WHAT IS REQUIRED: Everything from the line containing "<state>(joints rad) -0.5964" through the last line of the material must be restated word for word, and only that.

INFORMATION PROVIDED:
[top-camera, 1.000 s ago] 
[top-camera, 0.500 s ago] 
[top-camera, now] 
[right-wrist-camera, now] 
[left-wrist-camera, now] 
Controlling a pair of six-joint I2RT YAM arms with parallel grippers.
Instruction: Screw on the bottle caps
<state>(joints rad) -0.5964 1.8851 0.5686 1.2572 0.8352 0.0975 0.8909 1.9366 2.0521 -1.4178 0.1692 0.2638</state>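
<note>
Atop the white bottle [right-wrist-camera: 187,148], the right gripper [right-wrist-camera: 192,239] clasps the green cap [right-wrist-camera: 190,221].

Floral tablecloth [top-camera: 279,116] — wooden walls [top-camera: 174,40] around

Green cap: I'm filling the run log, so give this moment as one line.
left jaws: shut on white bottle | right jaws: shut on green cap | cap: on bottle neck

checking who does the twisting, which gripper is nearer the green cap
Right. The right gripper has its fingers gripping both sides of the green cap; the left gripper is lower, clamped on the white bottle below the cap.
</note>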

SOLUTION TO THE EXERCISE:
<state>(joints rad) -0.5964 1.8851 0.5686 1.2572 0.8352 0.0975 0.8909 1.9366 2.0521 -1.4178 0.1692 0.2638</state>
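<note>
Atop the white bottle [right-wrist-camera: 187,148], the right gripper [right-wrist-camera: 192,239] clasps the green cap [right-wrist-camera: 190,221].

Floral tablecloth [top-camera: 279,116] — wooden walls [top-camera: 174,40] around

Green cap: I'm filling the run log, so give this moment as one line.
left jaws: shut on white bottle | right jaws: shut on green cap | cap: on bottle neck

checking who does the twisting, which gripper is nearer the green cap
Right. The right gripper has its fingers gripping both sides of the green cap; the left gripper is lower, clamped on the white bottle below the cap.
</note>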

The output requires no additions.